According to the latest World Health Organization data (2022), the incidence of breast cancer is higher in France than anywhere else in the world. We're on the top step of a dismal podium. In a country so interested in rankings and medals, it's surprising that this information didn't get more coverage on World Cancer Day, February 4, when the focus was on new treatments, screening, the coming miracles of artificial intelligence and a variety of other things that generally skirt around the only really important question: why?
Why – even after correcting for the effects of age – does a French woman have a higher risk of breast cancer than any other woman on the planet?
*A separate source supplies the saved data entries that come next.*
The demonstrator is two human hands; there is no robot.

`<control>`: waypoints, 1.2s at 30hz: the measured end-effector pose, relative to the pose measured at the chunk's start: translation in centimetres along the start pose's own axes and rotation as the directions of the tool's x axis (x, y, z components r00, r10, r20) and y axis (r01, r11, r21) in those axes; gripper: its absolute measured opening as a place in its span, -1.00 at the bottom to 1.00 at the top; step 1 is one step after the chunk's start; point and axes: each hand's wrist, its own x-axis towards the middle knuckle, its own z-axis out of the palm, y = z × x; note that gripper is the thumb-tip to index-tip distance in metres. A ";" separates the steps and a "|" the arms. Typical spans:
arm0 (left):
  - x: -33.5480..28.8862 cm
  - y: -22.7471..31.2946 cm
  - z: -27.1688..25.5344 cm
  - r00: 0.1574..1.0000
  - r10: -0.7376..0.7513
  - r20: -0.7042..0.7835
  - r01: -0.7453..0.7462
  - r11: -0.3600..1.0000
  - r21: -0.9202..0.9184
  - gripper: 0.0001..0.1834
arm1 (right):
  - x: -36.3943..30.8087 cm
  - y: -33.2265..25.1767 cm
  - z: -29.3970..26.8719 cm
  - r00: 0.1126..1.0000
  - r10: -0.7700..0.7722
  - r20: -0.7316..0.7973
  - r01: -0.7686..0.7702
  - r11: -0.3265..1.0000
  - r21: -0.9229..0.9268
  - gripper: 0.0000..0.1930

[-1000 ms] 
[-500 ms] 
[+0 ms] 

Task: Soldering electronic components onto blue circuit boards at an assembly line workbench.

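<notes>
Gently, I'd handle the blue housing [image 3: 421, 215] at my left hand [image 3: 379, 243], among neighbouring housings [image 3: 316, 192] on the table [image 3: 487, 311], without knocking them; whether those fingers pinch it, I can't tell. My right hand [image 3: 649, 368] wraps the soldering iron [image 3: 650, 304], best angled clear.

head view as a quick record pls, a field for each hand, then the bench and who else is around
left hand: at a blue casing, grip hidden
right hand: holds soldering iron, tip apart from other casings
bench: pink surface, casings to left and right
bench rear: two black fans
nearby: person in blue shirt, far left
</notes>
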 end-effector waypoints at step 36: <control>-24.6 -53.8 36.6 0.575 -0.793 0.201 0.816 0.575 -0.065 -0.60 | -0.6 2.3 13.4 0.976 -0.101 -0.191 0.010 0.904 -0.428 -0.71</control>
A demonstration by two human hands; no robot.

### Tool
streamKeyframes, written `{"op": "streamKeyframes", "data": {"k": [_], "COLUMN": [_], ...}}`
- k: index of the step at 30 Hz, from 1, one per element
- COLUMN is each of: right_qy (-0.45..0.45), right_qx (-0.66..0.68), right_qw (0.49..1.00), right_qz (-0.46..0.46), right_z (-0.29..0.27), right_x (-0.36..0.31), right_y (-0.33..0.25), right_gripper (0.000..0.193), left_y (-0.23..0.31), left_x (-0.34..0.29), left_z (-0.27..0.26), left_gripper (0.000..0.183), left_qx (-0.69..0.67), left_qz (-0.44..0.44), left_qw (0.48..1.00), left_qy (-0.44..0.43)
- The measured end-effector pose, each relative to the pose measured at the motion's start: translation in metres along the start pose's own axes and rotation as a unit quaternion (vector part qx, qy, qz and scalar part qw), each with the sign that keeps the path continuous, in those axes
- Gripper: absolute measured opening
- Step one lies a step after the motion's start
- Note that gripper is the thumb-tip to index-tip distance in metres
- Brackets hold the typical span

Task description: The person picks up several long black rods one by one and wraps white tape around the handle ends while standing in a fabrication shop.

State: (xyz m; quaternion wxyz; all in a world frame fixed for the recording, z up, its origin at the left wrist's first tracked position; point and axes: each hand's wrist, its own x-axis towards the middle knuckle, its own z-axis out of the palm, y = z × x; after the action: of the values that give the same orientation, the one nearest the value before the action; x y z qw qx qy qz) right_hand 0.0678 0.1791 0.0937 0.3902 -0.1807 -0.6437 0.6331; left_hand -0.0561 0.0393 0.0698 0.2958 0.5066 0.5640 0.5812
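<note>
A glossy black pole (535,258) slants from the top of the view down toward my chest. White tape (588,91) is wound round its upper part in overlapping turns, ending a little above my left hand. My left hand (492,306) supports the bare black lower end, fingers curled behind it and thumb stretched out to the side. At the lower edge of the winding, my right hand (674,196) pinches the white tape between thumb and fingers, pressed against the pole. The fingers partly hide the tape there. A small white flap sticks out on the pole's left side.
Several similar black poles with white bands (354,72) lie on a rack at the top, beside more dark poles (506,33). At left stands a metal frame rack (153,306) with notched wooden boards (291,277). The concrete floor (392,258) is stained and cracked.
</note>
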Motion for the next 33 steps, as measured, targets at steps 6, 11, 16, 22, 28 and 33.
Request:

There is one optimistic answer: The French healthcare system is very efficient, and this disease is perhaps better detected than elsewhere. This is probably the case, but it doesn't fully answer the question. In France, breast cancer mortality is still higher than in most comparable Western European countries. It is some 10% higher than in Belgium, Austria or Portugal; some 30% higher than in Switzerland, the United States or Sweden; and some 50% higher than in Spain or Norway, for example.
'Why me? Why us?'
In France and elsewhere, the incidence of this cancer is rising almost continuously, particularly among young people. Between 1990 and 2023, the number of cases more than doubled in the country, from 29,934 to 61,214. Less than half of this increase is due to population aging or growth, according to Santé Publique France (France's public health agency). The "real" risk of contracting this pathology has increased by more than 50% in three decades.
Are individual risk factors (alcohol, sedentary lifestyle, excess weight, hormone treatments and, to a lesser extent, genetic predisposition and smoking) predominant? No – according to the French National Cancer Institute, only a third of new cases of breast cancer (at 2018 levels) can be attributed to these proven risk factors.